Es war aber nicht allein die Hoffnung auf einen Augenblick des Ausruhens in der kühlen Stille eines offensichtlich gepflegten und kultivierten Ladens, es war auch die Neugier. Der Buchhändler schien ein natürliches Gespür für Mrs. Robingtons Interessen zu haben: So gut wie jedes Buch, das er in der Auslage präsentierte, hätte sich auch in Mrs. Robingtons kleiner Bibliothek befinden können. Von Darwins letzte Reise über Sibirischer Sommer bis hin zu Die souveräne Lehrerin. Ein seltsam vielseitiges und, wie es Mrs. Robington in den Sinn kam, als sie über die Schwelle trat, vieldeutiges Sortiment.

Das Dämmerlicht des Ladens und die plötzliche Ruhe, als die Tür mit leisem Klingeln hinter ihr zusank, bewirkten ein leichtes Schwindelgefühl bei der Kundin, die wir uns als Frau mittleren Alters vorstellen dürfen, deren energischste Jahre vielleicht schon hinter, während die besten zweifellos noch vor ihr lagen – doch das ahnte sie zu diesem Zeitpunkt freilich nicht. Aus den Augenwinkeln registrierte sie den Buchhändler, der hinter der Ladentheke und einer Kasse kaum zu sehen war, ihr aber einen freundlichen Gruß entbot.

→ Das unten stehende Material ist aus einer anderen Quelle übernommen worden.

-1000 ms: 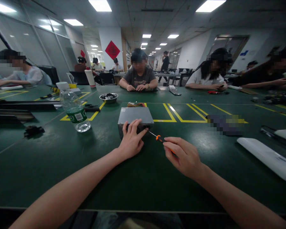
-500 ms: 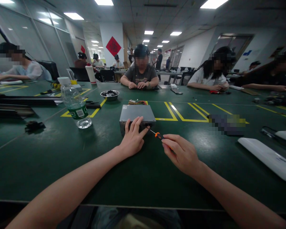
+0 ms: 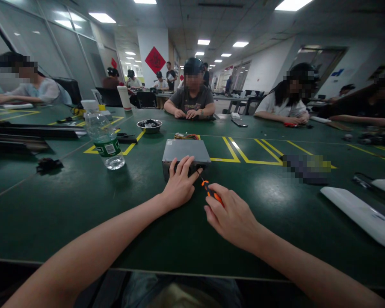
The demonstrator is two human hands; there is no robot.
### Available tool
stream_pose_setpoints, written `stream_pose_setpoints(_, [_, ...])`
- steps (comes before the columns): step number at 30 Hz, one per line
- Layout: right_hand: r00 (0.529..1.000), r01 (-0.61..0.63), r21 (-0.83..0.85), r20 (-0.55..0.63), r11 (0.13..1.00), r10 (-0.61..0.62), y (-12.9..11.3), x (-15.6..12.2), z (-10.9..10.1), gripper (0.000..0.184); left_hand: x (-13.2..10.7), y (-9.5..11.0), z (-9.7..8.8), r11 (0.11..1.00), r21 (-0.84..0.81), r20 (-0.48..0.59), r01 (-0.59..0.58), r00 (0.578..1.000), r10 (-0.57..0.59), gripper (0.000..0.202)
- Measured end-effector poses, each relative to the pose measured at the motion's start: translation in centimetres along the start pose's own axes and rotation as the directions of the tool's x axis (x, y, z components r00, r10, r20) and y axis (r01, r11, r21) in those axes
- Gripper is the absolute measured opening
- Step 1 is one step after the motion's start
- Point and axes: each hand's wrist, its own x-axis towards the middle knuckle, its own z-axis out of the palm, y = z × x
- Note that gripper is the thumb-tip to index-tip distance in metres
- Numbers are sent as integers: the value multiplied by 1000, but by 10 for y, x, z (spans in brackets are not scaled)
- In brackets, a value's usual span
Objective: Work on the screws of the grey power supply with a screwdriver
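Note:
A grey metal computer power supply [image 3: 186,149] sits on the green table, a bundle of coloured wires [image 3: 186,136] behind it. My left hand [image 3: 180,182] rests against its near side, fingers spread over the front edge and partly covering that face. In my right hand [image 3: 232,212] is an orange-and-black screwdriver [image 3: 214,196], fingers wrapped round its handle. Its thin shaft slants up and left to the lower right of the near face, close to my left index fingertip. Exactly what the tip touches is too small to make out.
A water bottle [image 3: 107,145] stands left of the power supply, with a metal bowl [image 3: 149,125] behind. Dark metal parts [image 3: 35,130] lie at far left. A long white case [image 3: 359,215] lies at right. Across the table sits a person [image 3: 192,98]; others work on both sides.
My right hand has moved left and slightly down, turning the screwdriver to a steeper angle against the near face. My left hand keeps its place on the power supply. The view has shifted slightly.

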Motion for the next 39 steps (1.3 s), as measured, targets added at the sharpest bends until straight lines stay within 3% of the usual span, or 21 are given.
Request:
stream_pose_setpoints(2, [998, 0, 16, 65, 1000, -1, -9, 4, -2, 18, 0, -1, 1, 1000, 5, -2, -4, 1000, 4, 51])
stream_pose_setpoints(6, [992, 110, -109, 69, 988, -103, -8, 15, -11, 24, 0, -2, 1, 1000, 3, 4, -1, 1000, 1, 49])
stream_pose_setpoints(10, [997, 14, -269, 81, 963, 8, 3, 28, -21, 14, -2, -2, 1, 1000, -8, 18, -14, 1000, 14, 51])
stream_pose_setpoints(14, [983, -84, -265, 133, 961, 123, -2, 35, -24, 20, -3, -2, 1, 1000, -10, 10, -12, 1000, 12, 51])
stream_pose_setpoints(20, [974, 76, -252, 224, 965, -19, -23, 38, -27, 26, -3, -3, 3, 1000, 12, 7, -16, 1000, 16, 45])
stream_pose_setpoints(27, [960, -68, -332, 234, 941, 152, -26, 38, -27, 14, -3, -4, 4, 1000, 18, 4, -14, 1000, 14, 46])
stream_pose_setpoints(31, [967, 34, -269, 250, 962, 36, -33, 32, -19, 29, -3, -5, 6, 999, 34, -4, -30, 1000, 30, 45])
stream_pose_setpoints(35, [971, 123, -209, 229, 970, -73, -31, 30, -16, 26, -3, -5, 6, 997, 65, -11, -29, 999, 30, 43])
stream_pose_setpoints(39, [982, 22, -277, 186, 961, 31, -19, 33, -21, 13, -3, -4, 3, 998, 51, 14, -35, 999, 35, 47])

Genussvoll sog Mrs. Robington die nach Papier und Druckerschwärze riechende Luft ein und spürte einen leichten Kitzel in den hinteren Gehirnarealen. Hatte das jemals schon jemand untersucht? Gab es dort in der Nähe des Stammhirns eine Region, die auf den Duft von Büchern ganz besonders intensiv reagierte? Seufzend stieß sie die Luft wieder aus, bemerkte, wie sich eine angenehme Kühle über ihre nackten Arme breitete, und wandte sich den Tischen und Regalen zu, auf denen all die verlockende Literatur präsentiert wurde, die ein offenbar ebenso belesener wie empathischer Buchhändler für seine Kunden in diesem entzückenden Ladenlokal zusammengestellt hatte. Man konnte aus der Auswahl manche Vorliebe des Inhabers herauslesen, die Liebe zur nordischen Literatur etwa, ein Faible für Werke aus der beginnenden Neuzeit, Kulinaria, die sich mit den diversen Arten, Fisch zuzubereiten, beschäftigten – und ein ganzes Regal mit Büchern über den Lebensraum Antarktis, wie Mrs. Robington mit einer Mischung aus Erstaunen und Neugier feststellte.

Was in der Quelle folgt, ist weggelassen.